Ce schéma permettra notamment d'assurer une continuité indispensable entre le dispositif ancien et le nouveau afin d'éviter tout arrêt même momentané, de l'exonération fiscale qui compromettrait gravement l'équilibre financier des unités de biocarburants dont la production s'effectue sur toute l'année.

4. L'impact de la loi sur l'air et de la modification du taux de gel

Adoptée par le Parlement le 30 décembre 1996, la loi sur l'air vise à définir les principes devant guider la prévention, la réduction ou la suppression des pollutions atmosphériques, odeurs et radiations ionisantes ainsi que l'utilisation rationnelle de l'énergie.

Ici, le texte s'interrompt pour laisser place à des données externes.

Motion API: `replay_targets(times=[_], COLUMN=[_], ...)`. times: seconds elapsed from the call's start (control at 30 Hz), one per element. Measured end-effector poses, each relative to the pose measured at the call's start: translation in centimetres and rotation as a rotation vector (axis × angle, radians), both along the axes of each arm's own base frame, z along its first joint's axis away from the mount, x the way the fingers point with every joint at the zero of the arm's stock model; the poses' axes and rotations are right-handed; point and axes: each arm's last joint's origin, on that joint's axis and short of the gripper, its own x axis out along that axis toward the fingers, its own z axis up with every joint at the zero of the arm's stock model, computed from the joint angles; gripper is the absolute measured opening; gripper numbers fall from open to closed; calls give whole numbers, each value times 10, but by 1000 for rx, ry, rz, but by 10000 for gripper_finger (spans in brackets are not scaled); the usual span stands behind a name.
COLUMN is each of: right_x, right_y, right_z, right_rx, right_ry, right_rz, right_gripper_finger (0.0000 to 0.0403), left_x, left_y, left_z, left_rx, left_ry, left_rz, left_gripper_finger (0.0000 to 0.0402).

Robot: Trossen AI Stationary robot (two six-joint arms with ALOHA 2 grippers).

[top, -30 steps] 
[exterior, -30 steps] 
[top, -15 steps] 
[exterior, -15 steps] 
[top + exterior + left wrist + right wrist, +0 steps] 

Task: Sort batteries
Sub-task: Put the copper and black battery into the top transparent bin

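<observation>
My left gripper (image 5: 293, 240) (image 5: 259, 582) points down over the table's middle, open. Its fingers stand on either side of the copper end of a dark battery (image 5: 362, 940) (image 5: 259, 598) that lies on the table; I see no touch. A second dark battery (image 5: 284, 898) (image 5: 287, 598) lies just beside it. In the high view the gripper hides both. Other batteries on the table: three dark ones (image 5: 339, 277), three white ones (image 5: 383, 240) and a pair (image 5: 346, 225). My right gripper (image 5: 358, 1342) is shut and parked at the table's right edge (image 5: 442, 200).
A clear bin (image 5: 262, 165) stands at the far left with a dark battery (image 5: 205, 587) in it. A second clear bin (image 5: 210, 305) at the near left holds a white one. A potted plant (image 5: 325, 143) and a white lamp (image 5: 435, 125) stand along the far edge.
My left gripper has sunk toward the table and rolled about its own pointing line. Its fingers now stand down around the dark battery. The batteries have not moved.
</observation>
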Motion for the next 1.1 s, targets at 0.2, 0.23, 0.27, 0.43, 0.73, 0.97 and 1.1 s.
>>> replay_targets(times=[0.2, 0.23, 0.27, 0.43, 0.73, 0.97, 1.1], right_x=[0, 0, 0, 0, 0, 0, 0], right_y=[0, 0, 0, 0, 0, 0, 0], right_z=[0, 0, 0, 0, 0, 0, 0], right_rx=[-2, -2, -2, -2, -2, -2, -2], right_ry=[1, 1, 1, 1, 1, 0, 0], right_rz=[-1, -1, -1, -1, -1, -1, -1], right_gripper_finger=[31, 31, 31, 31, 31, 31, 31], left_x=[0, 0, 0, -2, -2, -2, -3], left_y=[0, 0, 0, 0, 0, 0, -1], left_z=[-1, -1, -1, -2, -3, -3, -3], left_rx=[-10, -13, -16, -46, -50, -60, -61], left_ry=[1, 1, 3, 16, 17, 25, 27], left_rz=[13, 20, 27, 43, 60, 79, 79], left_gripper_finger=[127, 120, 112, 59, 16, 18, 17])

Au titre des mesures techniques nationales de prévention de la pollution atmosphérique, la loi sur l'air prévoit notamment :

- l'incorporation obligatoire d'un taux minimal d'oxygène dans les carburants et combustibles liquides avant le 1er janvier 2000 (article 21-III) ;

- la redéfinition des spécifications (ou reformulation) des carburants avant le 1er janvier 2000 (article 21-IV) ;

- l'utilisation de carburants superoxygénés dans les flottes spécifiques urbaines (article 24-III).

Ces dispositions sont de nature à élargir le marché des biocarburants étant précisé que les mesures en cause concernent l'introduction d'oxygène quelle que soit l'origine fossile au végétale des composés utilisés.

Un taux d'incorporation de 2 %, proche de la limite maximale qui pourrait être autorisée au niveau communautaire dans la directive sur la composition des essences de l'an 2000 impliquerait, en faisant l'hypothèse d'un marché alimenté à 50 % par l'ETBE, la production de près de 800.000 tonnes d'ETBE incorporant 365.000 tonnes d'éthanol mobilisant 41.000 hectares de betteraves et 76.000 hectares de blé.

S'agissant de la filière ester, l'introduction d'un taux renforcé d'oxygène (2,2 à 3,3 % soit entre 20 et 30 % d'ester) dans le gazole utilisé par les flottes spécifiques urbaines visées à l'article 24-III de la loi constituerait une solution optimale en matière de réduction des émissions polluantes et impliquerait la production de 80.000 tonnes d'ester soit 70.000 ha de colza et de tournesol.

La faculté ouverte aux agriculteurs de pratiquer des cultures destinées à des usages non alimentaires sur les terres gelées au titre de la réforme de la PAC a incontestablement favorisé l'émergence de la filière biocarburants.

Toutefois, la fluctuation du taux de gel, conçue par Bruxelles comme un instrument de régulation des marchés alimentaires ne permet pas de répondre totalement au besoin des outils industriels de disposer d'un approvisionnement régulier en matières premières agricoles.

Votre rapporteur pour avis estime nécessaire que des mécanismes doivent donc être mis en place pour assurer la sécurité des approvisionnements indépendamment des décisions communautaires relatives à la jachère.

Tel est le cas de l'accord interprofessionnel initié par la filière oléagineuse française relatif à la gestion des surfaces d'oléagineux conclu pour la récolte 1997 et reconduit pour la récolte 1998. Cette initiative engage les agriculteurs à affecter 12 % de leurs surfaces cultivées en oléagineux à des usages non alimentaires afin de consolider l'approvisionnement des nouvelles filières industrielles (biocarburants en particulier) et de minimiser les risques de dépassement de la superficie maximale garantie d'oléagineux " alimentaires " attribués à la France, donc de minimiser les risques de pénalités sur les aides compensatoires spécifiques oléagineuses versées aux producteurs français.